Updated: Dec 1, 2022
I have been in ongoing discussions with a major university about becoming an adjunct professor. We are discussing 2 questions:
How can I be most helpful to my students?
How can I be most helpful to my professor colleagues?
This short article describes our dialogue and my thinking, in case helpful to others. For me, it is helpful writing it down.
Our discussion about teaching and helping students has been relatively straightforward. I have a passion for personal finance and have already written enough articles and curricula to fill multiple books. I believe that financial literacy in our country is abysmal. As our information economy adapts and grows, personal finance education is more important than ever. But it seems like we are moving in reverse. U.S. savings rates are lagging behind past generations. Compared to the 1950s, Americans today have more income but less in savings!
My approach is to write self-contained articles, focused on particular life events. My experience is that people best learn when instructional content is coupled with real-life situations. My focus is to prepare content for "teachable moments" when the students are most open to being provided effective instruction. When the moment is right, I want to ensure the appropriate content is ready to be "pulled off the shelf" and deployed to help them make the best decisions. The curriculum may be found here:
My company, Definitive, has smartphone apps I plan to provide the students. So not only will I teach them about personal finance, I will leave them with super helpful tools for use beyond college. Next is an email sent to the department head and a good friend. We are discussing the personal finance curriculum focus ....
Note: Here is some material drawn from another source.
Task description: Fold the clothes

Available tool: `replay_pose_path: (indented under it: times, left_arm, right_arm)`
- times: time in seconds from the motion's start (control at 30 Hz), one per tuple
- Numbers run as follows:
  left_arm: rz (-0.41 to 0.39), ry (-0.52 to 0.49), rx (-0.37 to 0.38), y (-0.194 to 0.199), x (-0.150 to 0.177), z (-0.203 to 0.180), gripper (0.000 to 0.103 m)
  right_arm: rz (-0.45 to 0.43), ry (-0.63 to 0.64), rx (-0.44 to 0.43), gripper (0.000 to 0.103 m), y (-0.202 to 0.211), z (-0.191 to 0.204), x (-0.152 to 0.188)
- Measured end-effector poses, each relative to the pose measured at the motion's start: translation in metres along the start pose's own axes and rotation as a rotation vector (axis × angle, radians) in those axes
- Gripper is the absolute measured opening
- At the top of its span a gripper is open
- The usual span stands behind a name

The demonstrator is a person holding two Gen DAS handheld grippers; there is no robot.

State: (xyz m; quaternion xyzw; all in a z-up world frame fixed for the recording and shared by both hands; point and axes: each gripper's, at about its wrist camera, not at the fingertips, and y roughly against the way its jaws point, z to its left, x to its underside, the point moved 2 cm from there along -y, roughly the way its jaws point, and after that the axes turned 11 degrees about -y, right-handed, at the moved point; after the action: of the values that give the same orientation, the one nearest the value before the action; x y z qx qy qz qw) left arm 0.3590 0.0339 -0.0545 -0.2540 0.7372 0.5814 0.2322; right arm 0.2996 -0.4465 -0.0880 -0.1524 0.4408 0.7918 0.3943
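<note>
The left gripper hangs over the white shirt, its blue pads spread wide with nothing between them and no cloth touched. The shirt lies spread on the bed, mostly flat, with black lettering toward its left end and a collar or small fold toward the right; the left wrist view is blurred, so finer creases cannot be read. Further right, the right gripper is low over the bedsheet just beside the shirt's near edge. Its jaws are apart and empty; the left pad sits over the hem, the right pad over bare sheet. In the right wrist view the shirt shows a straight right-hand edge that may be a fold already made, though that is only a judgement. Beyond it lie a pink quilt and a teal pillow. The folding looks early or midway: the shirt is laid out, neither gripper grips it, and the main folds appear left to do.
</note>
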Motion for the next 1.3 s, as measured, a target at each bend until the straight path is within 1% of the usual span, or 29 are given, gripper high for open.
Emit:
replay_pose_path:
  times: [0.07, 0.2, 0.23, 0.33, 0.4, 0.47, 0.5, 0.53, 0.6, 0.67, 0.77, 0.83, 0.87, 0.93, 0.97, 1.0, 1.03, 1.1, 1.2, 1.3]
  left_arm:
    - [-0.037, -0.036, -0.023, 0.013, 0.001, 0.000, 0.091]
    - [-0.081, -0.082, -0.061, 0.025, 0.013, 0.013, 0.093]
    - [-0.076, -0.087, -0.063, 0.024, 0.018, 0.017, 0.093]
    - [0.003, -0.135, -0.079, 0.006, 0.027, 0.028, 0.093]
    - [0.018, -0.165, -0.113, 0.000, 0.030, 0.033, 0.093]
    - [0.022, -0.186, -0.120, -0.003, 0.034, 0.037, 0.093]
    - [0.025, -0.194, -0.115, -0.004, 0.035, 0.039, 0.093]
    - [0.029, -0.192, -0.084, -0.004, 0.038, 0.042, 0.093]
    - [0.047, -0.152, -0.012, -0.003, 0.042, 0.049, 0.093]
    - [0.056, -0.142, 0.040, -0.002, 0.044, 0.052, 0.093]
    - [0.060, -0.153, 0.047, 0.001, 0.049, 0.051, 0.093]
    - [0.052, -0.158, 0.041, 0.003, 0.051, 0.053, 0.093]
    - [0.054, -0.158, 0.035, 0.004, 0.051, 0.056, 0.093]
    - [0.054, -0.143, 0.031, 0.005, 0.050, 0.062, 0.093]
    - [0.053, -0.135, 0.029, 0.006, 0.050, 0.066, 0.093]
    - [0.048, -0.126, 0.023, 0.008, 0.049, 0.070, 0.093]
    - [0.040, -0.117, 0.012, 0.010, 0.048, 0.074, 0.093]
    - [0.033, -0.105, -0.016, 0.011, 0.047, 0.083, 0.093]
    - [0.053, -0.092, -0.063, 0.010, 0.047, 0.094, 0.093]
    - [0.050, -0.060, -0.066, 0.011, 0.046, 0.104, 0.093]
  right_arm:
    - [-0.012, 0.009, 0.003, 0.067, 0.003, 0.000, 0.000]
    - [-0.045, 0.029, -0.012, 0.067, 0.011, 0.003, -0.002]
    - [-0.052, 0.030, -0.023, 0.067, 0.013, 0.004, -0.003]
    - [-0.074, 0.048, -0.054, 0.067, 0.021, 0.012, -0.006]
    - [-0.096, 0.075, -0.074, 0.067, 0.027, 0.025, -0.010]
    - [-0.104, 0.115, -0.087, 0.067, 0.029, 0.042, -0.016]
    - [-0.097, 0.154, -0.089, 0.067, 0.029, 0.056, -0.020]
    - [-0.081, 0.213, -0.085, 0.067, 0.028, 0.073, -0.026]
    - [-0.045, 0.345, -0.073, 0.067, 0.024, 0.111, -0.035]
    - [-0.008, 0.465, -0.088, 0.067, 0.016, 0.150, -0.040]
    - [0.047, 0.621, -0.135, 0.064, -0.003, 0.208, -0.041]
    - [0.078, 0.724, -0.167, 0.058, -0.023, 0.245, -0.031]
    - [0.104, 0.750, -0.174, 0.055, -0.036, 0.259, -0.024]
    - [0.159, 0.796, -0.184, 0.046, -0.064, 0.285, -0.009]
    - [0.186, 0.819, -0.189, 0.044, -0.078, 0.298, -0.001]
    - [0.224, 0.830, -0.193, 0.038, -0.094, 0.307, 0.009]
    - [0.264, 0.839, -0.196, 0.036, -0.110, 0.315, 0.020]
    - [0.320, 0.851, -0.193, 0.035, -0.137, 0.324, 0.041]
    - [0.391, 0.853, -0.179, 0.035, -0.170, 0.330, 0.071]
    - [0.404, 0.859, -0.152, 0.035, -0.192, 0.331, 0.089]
My thoughts are to focus upon:
Big post-college life event-related personal finance decisions like Auto, Homebuying / Mortgage, Retirement, RoboAdvisors, Weddings, etc.
Good habits like savings habits, budgeting habits, appropriate use of consumer lending products, decision-making abilities, etc.
Providing a mindset and psychological awareness of how their brain operates to make decisions. Plus, provide them with awareness of the many cognitive biases that may reduce personal finance decision accuracy.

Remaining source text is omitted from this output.